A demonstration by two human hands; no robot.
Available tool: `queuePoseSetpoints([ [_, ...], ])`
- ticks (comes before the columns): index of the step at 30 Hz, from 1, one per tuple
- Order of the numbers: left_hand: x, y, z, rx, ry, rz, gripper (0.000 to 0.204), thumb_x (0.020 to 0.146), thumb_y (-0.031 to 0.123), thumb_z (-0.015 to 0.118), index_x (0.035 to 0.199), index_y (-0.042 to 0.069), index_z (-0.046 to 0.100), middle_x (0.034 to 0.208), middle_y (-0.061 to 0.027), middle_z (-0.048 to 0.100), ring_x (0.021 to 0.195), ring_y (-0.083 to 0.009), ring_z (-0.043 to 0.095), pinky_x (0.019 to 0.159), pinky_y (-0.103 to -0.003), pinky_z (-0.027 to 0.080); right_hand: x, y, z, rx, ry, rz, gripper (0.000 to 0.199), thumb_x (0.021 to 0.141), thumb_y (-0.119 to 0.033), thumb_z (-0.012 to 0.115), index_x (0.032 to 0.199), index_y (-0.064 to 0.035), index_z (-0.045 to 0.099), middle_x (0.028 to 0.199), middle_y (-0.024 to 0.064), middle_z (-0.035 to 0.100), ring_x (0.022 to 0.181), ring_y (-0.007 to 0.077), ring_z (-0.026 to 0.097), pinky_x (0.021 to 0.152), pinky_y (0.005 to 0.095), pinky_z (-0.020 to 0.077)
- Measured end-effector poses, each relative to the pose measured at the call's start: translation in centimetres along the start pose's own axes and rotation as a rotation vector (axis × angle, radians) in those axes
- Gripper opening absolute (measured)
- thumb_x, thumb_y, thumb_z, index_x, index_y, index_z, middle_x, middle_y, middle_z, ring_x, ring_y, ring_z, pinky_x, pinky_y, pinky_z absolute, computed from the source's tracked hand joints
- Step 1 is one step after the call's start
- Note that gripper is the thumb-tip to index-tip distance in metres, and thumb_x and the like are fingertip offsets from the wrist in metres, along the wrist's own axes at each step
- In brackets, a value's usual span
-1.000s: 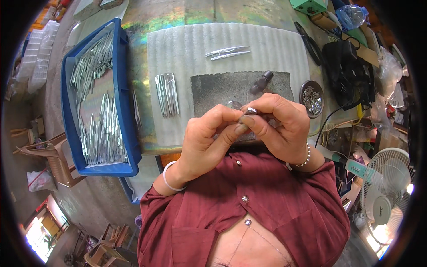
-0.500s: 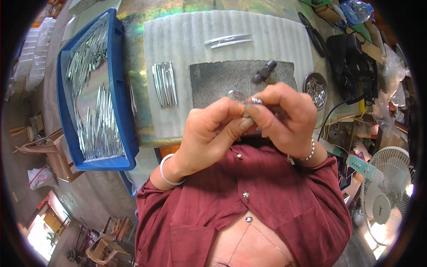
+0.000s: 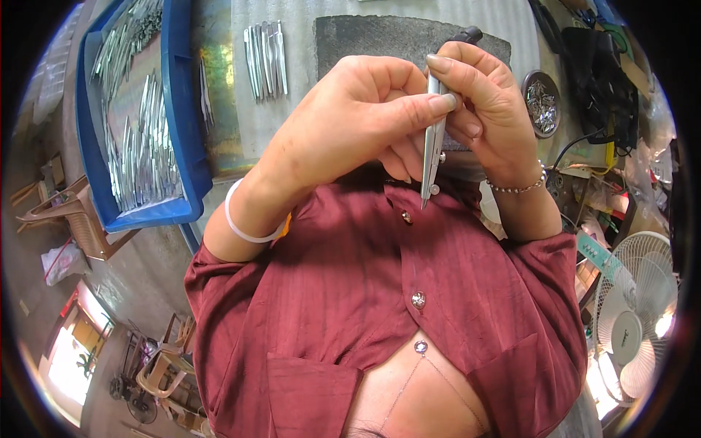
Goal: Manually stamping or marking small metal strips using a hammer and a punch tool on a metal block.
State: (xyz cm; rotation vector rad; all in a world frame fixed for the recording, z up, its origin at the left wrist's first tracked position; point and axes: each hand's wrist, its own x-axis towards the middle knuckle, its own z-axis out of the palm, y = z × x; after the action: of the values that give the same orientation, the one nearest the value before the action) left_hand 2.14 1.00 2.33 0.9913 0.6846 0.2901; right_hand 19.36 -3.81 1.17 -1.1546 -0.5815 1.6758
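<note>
A slim silver tweezers-like tool (image 3: 434, 153) points its narrow tip down towards my shirt, with small round-headed studs along its side. The thumb of my left hand (image 3: 358, 117) presses on its middle, the fingers curled behind. With thumb and fingers, my right hand (image 3: 485, 91) pinches its upper end. Just beyond the hands lies a dark grey slab (image 3: 365, 40), and a dark hammer head (image 3: 465, 35) shows on it past my right fingers. A row of silver tweezers-like blanks (image 3: 265, 62) rests left of the slab.
At the left stands a blue tray (image 3: 177, 87) full of thin metal pieces. A round dish (image 3: 540, 102) of small metal parts sits right of the slab, near black gear (image 3: 595, 80) and a cable. A white fan (image 3: 631, 314) stands at the lower right.
The bench has shifted upward in view. My hands, earlier close together with fingertips touching, now hold the silver tool lengthwise, and its pointed end is visible below them.
</note>
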Motion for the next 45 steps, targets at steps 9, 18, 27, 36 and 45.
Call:
queuePoseSetpoints([
  [9, 0.2, 0.4, 0.3, 0.077, -0.089, -0.029, 0.024, 0.089, 0.025, 0.064, 0.079, 0.004, 0.056, 0.063, -0.0008, 0.06, 0.05, -0.0067, 0.06, 0.042, -0.017, 0.046, -1.4, 1.2, -0.3, -0.006, 0.037, -0.145, 0.013, 0.089, -0.014, 0.061, 0.08, -0.0043, 0.058, 0.06, -0.0005, 0.054, 0.039, 0.0026, 0.04, 0.035, 0.0175, 0.0292],
  [18, 1.8, 0.5, 0.1, 0.109, -0.132, -0.053, 0.023, 0.09, 0.023, 0.063, 0.081, 0.003, 0.056, 0.065, -0.0017, 0.06, 0.051, -0.0071, 0.06, 0.043, -0.017, 0.047, -1.1, 0.5, -1.0, 0.012, 0.073, -0.127, 0.014, 0.09, -0.015, 0.059, 0.081, -0.0046, 0.058, 0.061, -0.0003, 0.054, 0.041, 0.0029, 0.042, 0.037, 0.0172, 0.031],
  [27, -0.4, -1.1, -0.6, -0.138, 0.361, 0.446, 0.007, 0.09, 0.005, 0.059, 0.089, -0.002, 0.06, 0.097, -0.0092, 0.063, 0.078, -0.0124, 0.063, 0.066, -0.023, 0.051, 2.9, -9.4, -12.0, -0.744, 0.319, -0.42, 0.017, 0.093, -0.017, 0.052, 0.084, -0.0031, 0.056, 0.065, 0.001, 0.056, 0.041, 0.0017, 0.037, 0.038, 0.0169, 0.0278],
  [36, -0.4, -2.5, -1.0, -0.785, 0.351, 0.463, 0.013, 0.091, 0.005, 0.056, 0.104, 0.004, 0.054, 0.093, -0.0129, 0.062, 0.075, -0.0195, 0.066, 0.06, -0.027, 0.057, 6.5, -6.9, -13.9, -1.34, 0.528, -0.726, 0.022, 0.084, -0.014, 0.061, 0.102, 0.0002, 0.06, 0.075, 0.0024, 0.059, 0.062, 0.0074, 0.055, 0.055, 0.0223, 0.0434],
  [45, 0.2, -4.8, -0.1, -0.694, 0.037, 0.321, 0.006, 0.09, 0.001, 0.057, 0.093, 0.002, 0.051, 0.092, -0.0145, 0.063, 0.082, -0.0194, 0.066, 0.071, -0.03, 0.057, -1.4, -0.4, -1.4, -0.059, -0.272, -0.168, 0.016, 0.089, -0.002, 0.06, 0.104, 0.0034, 0.059, 0.083, 0.0037, 0.062, 0.067, 0.0029, 0.055, 0.056, 0.0153, 0.0422],
])
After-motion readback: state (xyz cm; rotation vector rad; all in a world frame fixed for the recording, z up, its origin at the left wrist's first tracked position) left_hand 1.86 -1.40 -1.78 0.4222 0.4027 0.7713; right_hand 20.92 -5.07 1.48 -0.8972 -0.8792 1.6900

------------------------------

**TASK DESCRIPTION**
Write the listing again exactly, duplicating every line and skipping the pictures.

**RESULT OF THE TASK**
A demonstration by two human hands; no robot.
Available tool: `queuePoseSetpoints([ [_, ...], ])`
- ticks (comes before the columns): index of the step at 30 Hz, from 1, one per tuple
- Order of the numbers: left_hand: x, y, z, rx, ry, rz, gripper (0.000 to 0.204), thumb_x (0.020 to 0.146), thumb_y (-0.031 to 0.123), thumb_z (-0.015 to 0.118), index_x (0.035 to 0.199), index_y (-0.042 to 0.069), index_z (-0.046 to 0.100), middle_x (0.034 to 0.208), middle_y (-0.061 to 0.027), middle_z (-0.048 to 0.100), ring_x (0.021 to 0.195), ring_y (-0.083 to 0.009), ring_z (-0.043 to 0.095), pinky_x (0.019 to 0.159), pinky_y (-0.103 to -0.003), pinky_z (-0.027 to 0.080); right_hand: x, y, z, rx, ry, rz, gripper (0.000 to 0.199), thumb_x (0.021 to 0.141), thumb_y (-0.119 to 0.033), thumb_z (-0.012 to 0.115), index_x (0.032 to 0.199), index_y (-0.064 to 0.035), index_z (-0.045 to 0.099), middle_x (0.028 to 0.199), middle_y (-0.024 to 0.064), middle_z (-0.035 to 0.100), ring_x (0.022 to 0.181), ring_y (-0.007 to 0.077), ring_z (-0.026 to 0.097), pinky_x (0.021 to 0.152), pinky_y (0.005 to 0.095), pinky_z (-0.020 to 0.077)
- Measured end-effector poses, each relative to the pose measured at the call's start: translation in centimetres along the start pose's own axes and rotation as a rotation vector (axis × angle, radians) in those axes
- Gripper opening absolute (measured)
- thumb_x, thumb_y, thumb_z, index_x, index_y, index_z, middle_x, middle_y, middle_z, ring_x, ring_y, ring_z, pinky_x, pinky_y, pinky_z absolute, computed from the source's tracked hand joints
- Step 1 is one step after the call's start
- Note that gripper is the thumb-tip to index-tip distance in metres, and thumb_x and the like are fingertip offsets from the wrist in metres, along the wrist's own axes at each step
- In brackets, a value's usual span
-1.000s: 
-0.500s: 
+0.000s: 
Goal: Manually stamping or marking small metal strips using a hammer and a punch tool on a metal block.
State: (xyz cm; rotation vector rad; all in a world frame fixed for the recording, z up, its origin at the left wrist's first tracked position; point and axes: each hand's wrist, its own x-axis towards the middle knuckle, its own z-axis out of the palm, y = z × x; after the action: of the values that give the same orientation, the one nearest the value before the action) left_hand 2.14 1.00 2.33 0.9913 0.6846 0.2901; right_hand 19.36 -3.81 1.17 -1.1546 -0.5815 1.6758
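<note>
A slim silver tweezers-like tool (image 3: 434, 153) points its narrow tip down towards my shirt, with small round-headed studs along its side. The thumb of my left hand (image 3: 358, 117) presses on its middle, the fingers curled behind. With thumb and fingers, my right hand (image 3: 485, 91) pinches its upper end. Just beyond the hands lies a dark grey slab (image 3: 365, 40), and a dark hammer head (image 3: 465, 35) shows on it past my right fingers. A row of silver tweezers-like blanks (image 3: 265, 62) rests left of the slab.
At the left stands a blue tray (image 3: 177, 87) full of thin metal pieces. A round dish (image 3: 540, 102) of small metal parts sits right of the slab, near black gear (image 3: 595, 80) and a cable. A white fan (image 3: 631, 314) stands at the lower right.
The bench has shifted upward in view. My hands, earlier close together with fingertips touching, now hold the silver tool lengthwise, and its pointed end is visible below them.
</note>
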Motion for the next 45 steps, targets at steps 9, 18, 27, 36 and 45.
Call:
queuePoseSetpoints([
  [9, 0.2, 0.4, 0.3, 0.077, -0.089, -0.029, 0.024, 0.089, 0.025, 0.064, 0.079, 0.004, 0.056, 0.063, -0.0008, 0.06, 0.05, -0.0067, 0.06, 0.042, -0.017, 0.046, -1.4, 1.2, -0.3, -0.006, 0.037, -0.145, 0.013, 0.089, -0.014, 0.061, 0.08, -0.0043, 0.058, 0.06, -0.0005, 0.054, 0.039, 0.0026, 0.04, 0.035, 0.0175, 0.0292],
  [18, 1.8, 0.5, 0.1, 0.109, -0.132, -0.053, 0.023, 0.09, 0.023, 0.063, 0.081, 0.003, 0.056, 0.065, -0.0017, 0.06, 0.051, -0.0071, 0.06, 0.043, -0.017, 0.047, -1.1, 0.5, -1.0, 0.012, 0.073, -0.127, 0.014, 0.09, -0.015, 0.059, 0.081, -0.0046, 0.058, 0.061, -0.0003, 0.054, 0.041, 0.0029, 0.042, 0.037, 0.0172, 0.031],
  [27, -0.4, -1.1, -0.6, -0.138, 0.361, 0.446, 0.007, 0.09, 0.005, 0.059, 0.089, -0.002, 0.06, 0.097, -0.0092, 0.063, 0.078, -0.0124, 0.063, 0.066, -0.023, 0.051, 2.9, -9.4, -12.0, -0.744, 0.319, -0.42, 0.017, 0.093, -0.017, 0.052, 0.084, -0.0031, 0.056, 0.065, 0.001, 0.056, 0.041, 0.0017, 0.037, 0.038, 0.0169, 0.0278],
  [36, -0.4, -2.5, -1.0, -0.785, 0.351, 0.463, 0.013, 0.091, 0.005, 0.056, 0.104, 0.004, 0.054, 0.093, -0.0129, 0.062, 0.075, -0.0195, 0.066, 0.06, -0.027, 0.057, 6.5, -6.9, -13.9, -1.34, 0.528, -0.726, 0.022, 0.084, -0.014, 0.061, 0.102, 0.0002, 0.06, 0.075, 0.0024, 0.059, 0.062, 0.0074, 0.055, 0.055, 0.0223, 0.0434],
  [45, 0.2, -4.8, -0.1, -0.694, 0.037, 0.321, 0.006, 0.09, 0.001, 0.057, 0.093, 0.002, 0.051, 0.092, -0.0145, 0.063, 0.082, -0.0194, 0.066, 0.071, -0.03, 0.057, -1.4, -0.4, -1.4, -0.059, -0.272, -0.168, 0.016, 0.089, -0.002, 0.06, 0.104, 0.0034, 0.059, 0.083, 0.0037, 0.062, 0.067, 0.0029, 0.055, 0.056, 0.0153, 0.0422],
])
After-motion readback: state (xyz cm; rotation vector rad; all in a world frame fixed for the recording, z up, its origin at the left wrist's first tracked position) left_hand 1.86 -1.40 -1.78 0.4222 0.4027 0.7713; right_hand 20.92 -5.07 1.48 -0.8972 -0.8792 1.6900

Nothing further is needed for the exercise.